> _EXERCISE_:
Please return the records below exactly as they stand.

> _DATA FOR THIS TASK_:
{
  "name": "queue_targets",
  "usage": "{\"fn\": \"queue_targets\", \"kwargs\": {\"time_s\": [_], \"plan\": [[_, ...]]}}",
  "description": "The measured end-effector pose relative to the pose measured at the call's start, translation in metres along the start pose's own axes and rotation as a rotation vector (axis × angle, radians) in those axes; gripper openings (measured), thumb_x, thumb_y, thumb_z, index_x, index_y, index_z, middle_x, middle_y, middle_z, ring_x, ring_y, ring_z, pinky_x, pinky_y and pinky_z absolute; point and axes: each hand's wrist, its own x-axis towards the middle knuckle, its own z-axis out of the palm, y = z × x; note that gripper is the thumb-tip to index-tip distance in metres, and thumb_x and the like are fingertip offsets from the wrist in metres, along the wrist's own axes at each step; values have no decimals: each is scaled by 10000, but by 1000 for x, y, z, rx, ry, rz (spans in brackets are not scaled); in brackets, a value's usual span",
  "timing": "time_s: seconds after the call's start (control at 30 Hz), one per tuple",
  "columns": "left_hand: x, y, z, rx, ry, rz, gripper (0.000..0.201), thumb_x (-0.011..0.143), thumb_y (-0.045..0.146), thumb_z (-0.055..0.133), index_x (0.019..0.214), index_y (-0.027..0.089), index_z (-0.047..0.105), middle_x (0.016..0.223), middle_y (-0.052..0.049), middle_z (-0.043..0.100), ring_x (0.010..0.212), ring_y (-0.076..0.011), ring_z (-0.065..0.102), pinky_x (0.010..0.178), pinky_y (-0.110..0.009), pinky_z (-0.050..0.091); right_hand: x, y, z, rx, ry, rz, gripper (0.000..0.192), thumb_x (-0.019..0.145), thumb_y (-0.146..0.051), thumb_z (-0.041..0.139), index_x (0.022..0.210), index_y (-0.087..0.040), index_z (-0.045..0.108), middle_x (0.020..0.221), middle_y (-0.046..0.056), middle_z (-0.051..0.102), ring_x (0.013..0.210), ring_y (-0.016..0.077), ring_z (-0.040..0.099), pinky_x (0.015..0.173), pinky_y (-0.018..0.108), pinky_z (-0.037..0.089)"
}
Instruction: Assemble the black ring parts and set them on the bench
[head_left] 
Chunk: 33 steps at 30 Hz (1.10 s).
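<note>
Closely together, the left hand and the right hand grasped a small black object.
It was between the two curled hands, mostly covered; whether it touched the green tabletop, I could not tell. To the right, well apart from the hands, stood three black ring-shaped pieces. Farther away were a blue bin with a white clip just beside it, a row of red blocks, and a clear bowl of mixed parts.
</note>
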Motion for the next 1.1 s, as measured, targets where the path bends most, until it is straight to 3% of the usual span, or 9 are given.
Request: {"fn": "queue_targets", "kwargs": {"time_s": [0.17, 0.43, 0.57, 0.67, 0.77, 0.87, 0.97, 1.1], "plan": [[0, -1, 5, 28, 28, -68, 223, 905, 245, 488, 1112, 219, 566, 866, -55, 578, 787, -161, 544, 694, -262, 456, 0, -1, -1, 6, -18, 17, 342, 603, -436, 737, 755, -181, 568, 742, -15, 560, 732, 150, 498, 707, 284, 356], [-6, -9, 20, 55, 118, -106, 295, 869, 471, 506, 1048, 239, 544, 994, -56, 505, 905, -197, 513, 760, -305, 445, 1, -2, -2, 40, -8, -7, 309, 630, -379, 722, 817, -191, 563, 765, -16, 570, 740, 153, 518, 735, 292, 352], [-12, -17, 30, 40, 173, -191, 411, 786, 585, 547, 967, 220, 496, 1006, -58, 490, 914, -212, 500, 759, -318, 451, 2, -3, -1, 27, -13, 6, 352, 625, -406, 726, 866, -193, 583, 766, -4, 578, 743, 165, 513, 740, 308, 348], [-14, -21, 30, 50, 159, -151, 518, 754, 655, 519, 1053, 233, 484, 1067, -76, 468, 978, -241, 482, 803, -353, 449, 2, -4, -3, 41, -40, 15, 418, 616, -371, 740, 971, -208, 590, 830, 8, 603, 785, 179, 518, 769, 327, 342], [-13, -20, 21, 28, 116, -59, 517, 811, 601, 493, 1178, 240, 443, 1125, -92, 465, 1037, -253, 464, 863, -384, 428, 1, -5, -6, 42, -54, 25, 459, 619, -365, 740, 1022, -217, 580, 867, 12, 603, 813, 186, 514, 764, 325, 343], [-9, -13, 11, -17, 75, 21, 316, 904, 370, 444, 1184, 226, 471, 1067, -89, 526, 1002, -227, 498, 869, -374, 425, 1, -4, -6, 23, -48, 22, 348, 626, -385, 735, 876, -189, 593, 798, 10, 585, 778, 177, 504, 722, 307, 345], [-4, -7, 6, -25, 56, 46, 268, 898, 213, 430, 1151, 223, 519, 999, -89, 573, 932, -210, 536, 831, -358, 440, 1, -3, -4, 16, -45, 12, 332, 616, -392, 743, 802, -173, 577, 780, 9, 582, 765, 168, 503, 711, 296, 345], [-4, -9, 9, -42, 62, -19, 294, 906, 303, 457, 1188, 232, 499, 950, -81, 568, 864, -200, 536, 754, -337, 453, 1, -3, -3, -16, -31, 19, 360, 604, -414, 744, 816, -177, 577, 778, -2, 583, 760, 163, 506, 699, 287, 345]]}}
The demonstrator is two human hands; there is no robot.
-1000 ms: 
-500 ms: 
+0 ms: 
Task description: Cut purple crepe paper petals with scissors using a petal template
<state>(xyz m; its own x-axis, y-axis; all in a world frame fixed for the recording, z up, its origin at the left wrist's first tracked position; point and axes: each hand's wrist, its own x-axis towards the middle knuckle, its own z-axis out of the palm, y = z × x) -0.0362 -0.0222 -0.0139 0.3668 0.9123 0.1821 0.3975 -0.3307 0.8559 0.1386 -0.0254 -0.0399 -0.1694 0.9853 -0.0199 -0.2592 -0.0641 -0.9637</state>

> _RESPONSE_:
{
  "name": "queue_targets",
  "usage": "{\"fn\": \"queue_targets\", \"kwargs\": {\"time_s\": [_], \"plan\": [[_, ...]]}}",
  "description": "The measured end-effector pose relative to the pose measured at the call's start, translation in metres along the start pose's own axes and rotation as a rotation vector (axis × angle, radians) in those axes; gripper openings (measured), thumb_x, thumb_y, thumb_z, index_x, index_y, index_z, middle_x, middle_y, middle_z, ring_x, ring_y, ring_z, pinky_x, pinky_y and pinky_z absolute; point and axes: each hand's wrist, its own x-axis towards the middle knuckle, its own z-axis out of the palm, y = z × x; note that gripper is the thumb-tip to index-tip distance in metres, and thumb_x and the like are fingertip offsets from the wrist in metres, along the wrist's own axes at each step; values have no decimals: each is scaled by 10000, but by 1000 for x, y, z, rx, ry, rz (spans in brackets are not scaled); in brackets, a value's usual span",
  "timing": "time_s: seconds after the call's start (control at 30 Hz), one per tuple",
  "columns": "left_hand: x, y, z, rx, ry, rz, gripper (0.000..0.201), thumb_x (-0.011..0.143), thumb_y (-0.045..0.146), thumb_z (-0.055..0.133), index_x (0.019..0.214), index_y (-0.027..0.089), index_z (-0.047..0.105), middle_x (0.016..0.223), middle_y (-0.052..0.049), middle_z (-0.043..0.100), ring_x (0.010..0.212), ring_y (-0.076..0.011), ring_z (-0.065..0.102), pinky_x (0.010..0.178), pinky_y (-0.110..0.009), pinky_z (-0.050..0.091); right_hand: x, y, z, rx, ry, rz, gripper (0.000..0.192), thumb_x (-0.019..0.145), thumb_y (-0.146..0.051), thumb_z (-0.041..0.139), index_x (0.022..0.210), index_y (-0.087..0.040), index_z (-0.045..0.108), middle_x (0.020..0.221), middle_y (-0.046..0.056), middle_z (-0.051..0.102), ring_x (0.013..0.210), ring_y (-0.016..0.077), ring_z (-0.040..0.099), pinky_x (0.015..0.173), pinky_y (-0.018..0.108), pinky_z (-0.037..0.089)"
}
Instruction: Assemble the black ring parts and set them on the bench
[head_left] 
Chunk: 33 steps at 30 Hz (1.10 s).
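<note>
Closely together, the left hand and the right hand grasped a small black object.
It was between the two curled hands, mostly covered; whether it touched the green tabletop, I could not tell. To the right, well apart from the hands, stood three black ring-shaped pieces. Farther away were a blue bin with a white clip just beside it, a row of red blocks, and a clear bowl of mixed parts.
</note>
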Motion for the next 1.1 s, as measured, targets where the path bends most, until it is straight to 3% of the usual span, or 9 are given.
Request: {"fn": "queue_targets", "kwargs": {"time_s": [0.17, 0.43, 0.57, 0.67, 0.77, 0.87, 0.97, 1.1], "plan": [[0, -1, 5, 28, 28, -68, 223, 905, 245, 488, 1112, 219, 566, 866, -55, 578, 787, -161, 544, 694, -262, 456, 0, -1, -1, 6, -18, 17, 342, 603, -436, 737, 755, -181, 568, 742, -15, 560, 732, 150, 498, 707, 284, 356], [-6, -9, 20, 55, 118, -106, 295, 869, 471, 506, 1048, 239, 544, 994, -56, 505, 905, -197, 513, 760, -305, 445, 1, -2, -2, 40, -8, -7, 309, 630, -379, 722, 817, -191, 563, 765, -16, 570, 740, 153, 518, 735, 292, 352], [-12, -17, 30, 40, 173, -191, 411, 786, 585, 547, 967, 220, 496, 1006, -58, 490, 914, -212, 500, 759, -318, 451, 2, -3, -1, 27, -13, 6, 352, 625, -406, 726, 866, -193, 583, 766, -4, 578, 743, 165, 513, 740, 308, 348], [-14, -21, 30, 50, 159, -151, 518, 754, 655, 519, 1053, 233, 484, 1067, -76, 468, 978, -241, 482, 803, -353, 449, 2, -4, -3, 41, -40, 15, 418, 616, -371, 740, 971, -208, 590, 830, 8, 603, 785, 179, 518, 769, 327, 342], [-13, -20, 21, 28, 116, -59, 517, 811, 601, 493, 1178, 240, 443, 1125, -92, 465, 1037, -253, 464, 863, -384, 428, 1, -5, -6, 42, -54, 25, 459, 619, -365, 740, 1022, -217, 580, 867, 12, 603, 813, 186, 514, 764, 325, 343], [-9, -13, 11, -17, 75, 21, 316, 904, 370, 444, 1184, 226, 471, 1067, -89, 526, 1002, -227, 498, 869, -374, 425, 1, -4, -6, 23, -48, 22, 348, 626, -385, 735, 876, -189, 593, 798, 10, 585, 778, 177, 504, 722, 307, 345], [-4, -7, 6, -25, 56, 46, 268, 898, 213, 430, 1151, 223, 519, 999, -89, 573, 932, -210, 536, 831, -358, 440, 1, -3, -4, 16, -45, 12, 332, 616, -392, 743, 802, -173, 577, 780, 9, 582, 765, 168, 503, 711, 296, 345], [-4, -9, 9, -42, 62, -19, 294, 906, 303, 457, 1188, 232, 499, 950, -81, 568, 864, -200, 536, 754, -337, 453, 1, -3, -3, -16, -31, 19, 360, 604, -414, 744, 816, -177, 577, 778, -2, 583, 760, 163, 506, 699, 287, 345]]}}
The demonstrator is two human hands; there is no robot.
-1000 ms: 
-500 ms: 
+0 ms: 
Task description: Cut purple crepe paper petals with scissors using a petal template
<state>(xyz m; its own x-axis, y-axis; all in a world frame fixed for the recording, z up, its origin at the left wrist's first tracked position; point and axes: each hand's wrist, its own x-axis towards the middle knuckle, its own z-axis out of the palm, y = z × x) -0.0362 -0.0222 -0.0139 0.3668 0.9123 0.1821 0.3975 -0.3307 0.8559 0.1386 -0.0254 -0.0399 -0.1694 0.9853 -0.0199 -0.2592 -0.0641 -0.9637</state>

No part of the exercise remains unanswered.